Sekilas Info

Hari Ini Gubernur Lepas 1.071 JCH Maluku

Faisal Musaad | KABARTIMURNEWS.COM

KABARTIMURNEWS.COM,AMBON -  Sebanyak 1.071 Jamaah Calon Haji (JCH)  hari ini akan dilepas Gubernur Maluku Said Assagaff.

“Besok (hari ini), Pak gubernur akan memimpin langsung pelepasan 1.071 JCH asal Maluku,” kata Kepala Kantor Wilayah Kementerian Agama (Kemenag) Provinsi Maluku, Fesal Musaad usai pelepasan JCH Kota Ambon di Gedung Ashari, Rabu (18/7).

Dari jumlah kuota 1.090 JCH Maluku, yang dipastikan berangkat ke Tanah Suci hanya 1.071 orang.

Dari jumlah kuota haji, 19 JCH tidak diberangkatkan disebabkan kendala mutasi keluar, mutasi masuk dan meninggal dunia.

Mutasi keluar Maluku JCH sebanyak 17 orang, mutasi masuk 1 orang dan 2 JCH asal Kabupaten Buru meninggal dunia.

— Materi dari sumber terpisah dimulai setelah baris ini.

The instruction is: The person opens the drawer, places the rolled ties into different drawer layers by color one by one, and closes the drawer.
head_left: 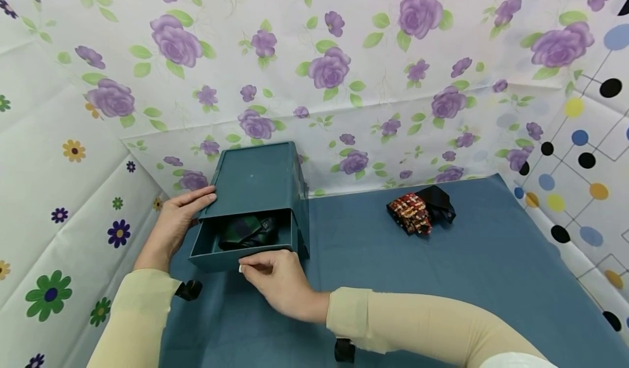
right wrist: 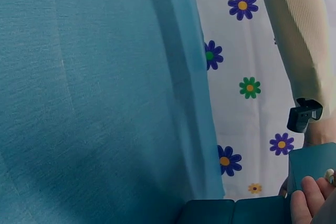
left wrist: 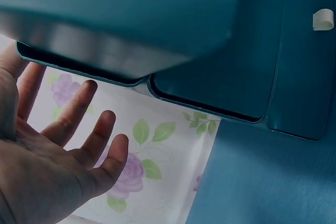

Meski begitu, lanjut Fesal, kuota JCH asal Maluku yang berangkat melebihi kuota 9 provinsi di Indonesia. “Meski ada yang tidak berangkat karena kendala tertentu, tapi kuota kita di Maluku melebihi sembilan provinsi di Indonesia,” ujar dia. Jatah JCH Maluku tahun ini mengalami peningkatan signifikan. Awalnya 576 JCH, meningkat menjadi 1.090 di musim haji 2018.

Dengan penambahan kuota haji, antrian panjang yang biasanya 23 tahun, berhasil diturunkan menjadi tujuh hingga delapan tahun. “Ini hasil yang cukup memuaskan. Dari angka kuota hingga antrian mengalami perubahan yang bagus,” tutupnya.

DAFTAR TUNGGU

Sementara itu, Kantor Kementerian Agama Kota Ambon mencatat daftar tunggu umat muslim yang akan menunaikan ibadah haji ke  Arab Saudi hingga sebanyak 4.000 orang atau jangka waktu mendapat jatah berangkat hingga 10 tahun ke depan.

“Prediksi kami 10 hingga 11 tahun ke depan itu, atas pertimbangan dengan kuota/jatah haji daerah ini yang sekarang berjumlah 368 orang,” kata Kepala Kantor Kementerian Agama Kota Ambon Rusdi Latuconsina usai pelepasan JCH Kota Ambon, kemarin.

JCH yang berangkat menunaikan rukun Islam kelima tahun ini kata Rusdi, telah mendaftar sejak tahun 2012. “Sekarang ini daftar tunggunya 4.000 orang. Mereka menunggu jadwal keberangkatannya 10 hingga 11 tahun,” ujarnya.

Belum lagi akan bertambah daftar tunggu tersebut, sebab setiap hari umat muslim di Kota Ambon mendaftar untuk menunaikan ibadah haji.

Kuota haji Kota Ambon dua tahun belakangan ini meningkat sehingga menurunkan daftar antrian. “Jika tidak ada penambahan kuota, daftar tunggu calon jamaah haji untuk Kota Ambon bisa 12 tahun baru bisa berangkat,” kata Rusdi.

JCH Kota Ambon musim hajin tahun 2018, tergabung dalam kelompok terbang (Kloter) 10 bergabung dengan Kabupaten Buru dan Kabupaten Maluku Barat Daya.

Jadwal keberangkatan menuju embarkasi Makassar pada 21-22 Juli 2018 menggunakan pesawat Garuda Indonesia.  Dari embarkasi Makassar, Kloter 10 akan diberangkatkan ke Arab Saudi 23 Juli 2018 pukul 23.00 WITA.